The Yakama Nation called for the removal of three lower Columbia River dams, in an effort to save salmon and preserve First Nations’ culture.
Standing on the banks of the Columbia River, near the remnants of Celilo Falls, Yakama Nation Chairman JoDe Goudy traced the history of decrees, congressional acts and court cases that led to the damming of the river.
“The false religious doctrine of Christian discovery was used by the United States to perpetuate crimes of genocide and forced displacement against Native Peoples,” Goudy said. “The Columbia River dams were built on this false legal foundation, and decimated the Yakama Nation’s fisheries, traditional foods and cultural sites.”
This Indigenous Peoples’ Day, Goudy looked to the river behind him, now a lake, he said.
“We are calling on that action to happen, because when you go back, and you understand the truth, with regard to what has materialized – this lake behind us all – once one of the greatest, one of the mightiest big rivers in the world,” Goudy said.
Celilo Falls once served as an integral fishing location for Northwest tribes, and was reputed to be one of the most productive fisheries in the world. The falls were submerged when The Dalles Dam was built in 1957. The final dam on the Columbia River, John Day Dam, was completed in 1972.
“Our way of life, of the Natives, is fading. What we can collectively do to sustain our way of life from now to as far as we can see into the future because if we do not, then we will cease to be," Goudy said.
Goudy said First Nations never agreed to damming the river. He called on congressional leaders and others to remove the dams, and now have a “chance to do what’s right.”
Lummi Nation Chairman Jay Julius said the fate of salmon today is a “horrifying reality.”
“A stand was taken again today. As our elders took yesterday. As our ancestors took yesterday,” Julius said.

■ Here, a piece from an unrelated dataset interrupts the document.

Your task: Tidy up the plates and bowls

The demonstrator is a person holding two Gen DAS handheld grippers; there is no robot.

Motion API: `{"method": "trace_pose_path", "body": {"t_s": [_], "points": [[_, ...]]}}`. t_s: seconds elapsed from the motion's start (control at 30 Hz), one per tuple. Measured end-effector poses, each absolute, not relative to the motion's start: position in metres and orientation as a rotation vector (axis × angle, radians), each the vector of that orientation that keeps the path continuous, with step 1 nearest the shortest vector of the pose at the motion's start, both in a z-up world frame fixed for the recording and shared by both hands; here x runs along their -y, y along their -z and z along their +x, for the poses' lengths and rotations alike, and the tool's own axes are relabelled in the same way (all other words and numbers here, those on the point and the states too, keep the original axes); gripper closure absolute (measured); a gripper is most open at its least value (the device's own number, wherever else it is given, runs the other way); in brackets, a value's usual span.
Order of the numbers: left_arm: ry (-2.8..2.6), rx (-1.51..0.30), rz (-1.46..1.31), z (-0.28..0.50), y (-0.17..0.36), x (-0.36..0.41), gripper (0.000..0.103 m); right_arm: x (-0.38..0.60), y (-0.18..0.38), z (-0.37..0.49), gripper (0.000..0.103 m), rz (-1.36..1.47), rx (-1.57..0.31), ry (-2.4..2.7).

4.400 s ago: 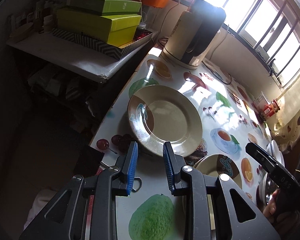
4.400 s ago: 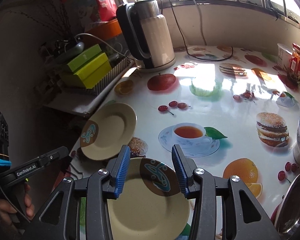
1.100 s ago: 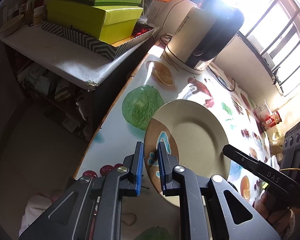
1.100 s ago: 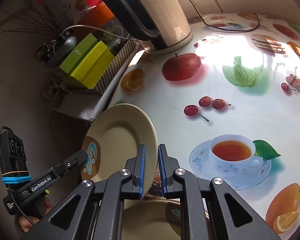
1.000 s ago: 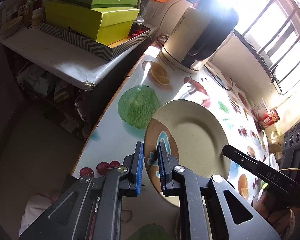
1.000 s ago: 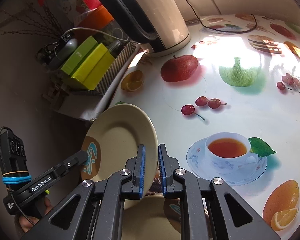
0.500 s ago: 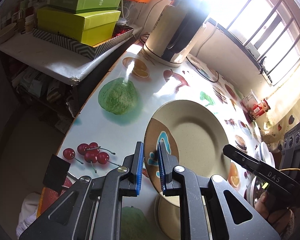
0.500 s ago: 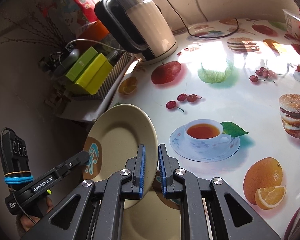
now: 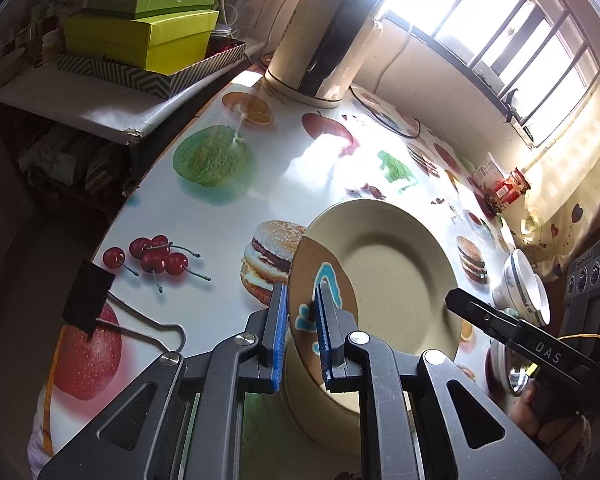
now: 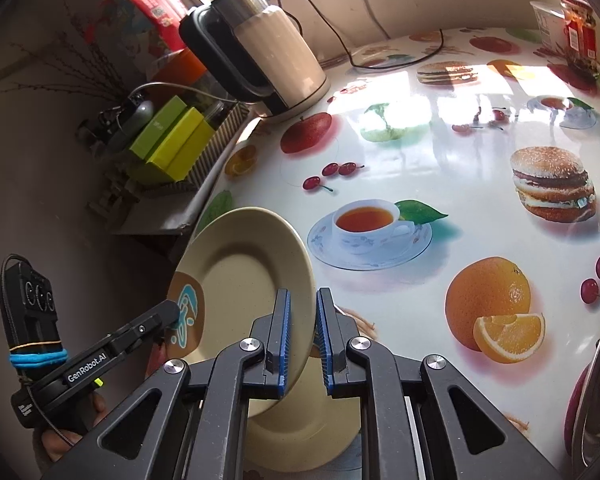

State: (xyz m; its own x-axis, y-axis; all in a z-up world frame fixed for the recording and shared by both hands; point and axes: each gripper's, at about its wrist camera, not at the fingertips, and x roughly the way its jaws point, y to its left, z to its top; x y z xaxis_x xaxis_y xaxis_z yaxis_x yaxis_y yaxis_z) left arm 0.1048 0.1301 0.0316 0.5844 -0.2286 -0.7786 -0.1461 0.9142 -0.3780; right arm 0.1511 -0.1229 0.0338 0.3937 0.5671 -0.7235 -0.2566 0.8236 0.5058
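Note:
A beige plate (image 9: 392, 276) with a brown and blue patch is lifted and tilted above the table. My left gripper (image 9: 302, 320) is shut on its patterned rim. My right gripper (image 10: 302, 328) is shut on the opposite rim of the same plate (image 10: 244, 280). Each gripper shows in the other's view: the right gripper (image 9: 456, 302) at the plate's far edge, the left gripper (image 10: 174, 312) on the patch. A second beige plate (image 10: 300, 440) lies flat on the table just under the lifted one, partly hidden by it. White patterned bowls (image 9: 520, 288) stand further right.
A kettle (image 9: 320, 40) stands at the table's back, its cord trailing behind. Yellow-green boxes (image 9: 140, 36) sit on a side shelf beyond the table edge. A black binder clip (image 9: 88, 296) lies at the left. A steel bowl (image 10: 596, 400) sits at the right edge.
Both grippers, still shut on the plate, have carried it sideways along the table, away from the shelf. The second plate now lies right beneath it.

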Motion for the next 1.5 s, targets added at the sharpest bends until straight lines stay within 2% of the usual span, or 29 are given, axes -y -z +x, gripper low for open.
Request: {"method": "trace_pose_path", "body": {"t_s": [1.5], "points": [[0.061, -1.012, -0.403, 0.082, -0.006, -0.110, 0.088, 0.141, -0.015, 0.116, 0.088, 0.307, -1.058, -0.486]]}}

Although calls to remove the four lower Snake River dams have been ongoing, this is the first big push to remove these mainstream Columbia River dams.
The dams are managed by the Bonneville Power Administration. They provide power and river access to inland ports.
In a statement, Northwest RiverPartners, a group that advocates for ports and businesses, said the dams provide critical carbon-free power.
“We have great respect for the Yakama and Lummi nations and for Indigenous Peoples' Day, but we believe that the lower Columbia River dams are a critical carbon free resource in our fight against the climate crisis that threatens the health and well-being of the entire Northwest,” the emailed statement said.
Conservation groups called the proposal “bold and courageous,” especially as it comes to restoring threatened and endangered salmon and endangered orcas that rely on those same fish.
“Our decades-long effort to recover endangered salmon is not working. The stagnant reservoirs behind the dams create dangerously hot water, and climate change is pushing the river over the edge. Year after year, the river gets hotter. The system is broken, but we can fix it,” said Brett VandenHeuvel, with Columbia Riverkeeper, in a statement.
At the event, people shared childhood memories of a time before Celilo Falls was submerged.
“They say that you could walk across the water and walk across the fish. This whole Columbia River has been covered. I remember when John Day Dam was made. I remember being out in that river fishing, and I remember an island, where we once made arrowheads, that were covered up,” said Karen Jim Whitford, a Yakama elder
Klickitat tribal elder Wilbur Slockish, Jr., pointed to recent dam removals in the Northwest and how quickly fish have returned to those rivers.
"Take a look at Condit Dam, how the river is rebuilding it. Take a look at Lower Elwha, what the fish are doing there, and maybe we'll get those spawning beds back up below John Day (Dam)," Slockish said. "All the dams need to go."
First Nation leaders said the dams need to be removed as soon as possible to save salmon.
“Will we be the generation that forgot those that are coming behind us – those that remain unborn? Will we be the generation that forgot to speak for the resources that cannot speak in a manner that we can understand," Goudy said.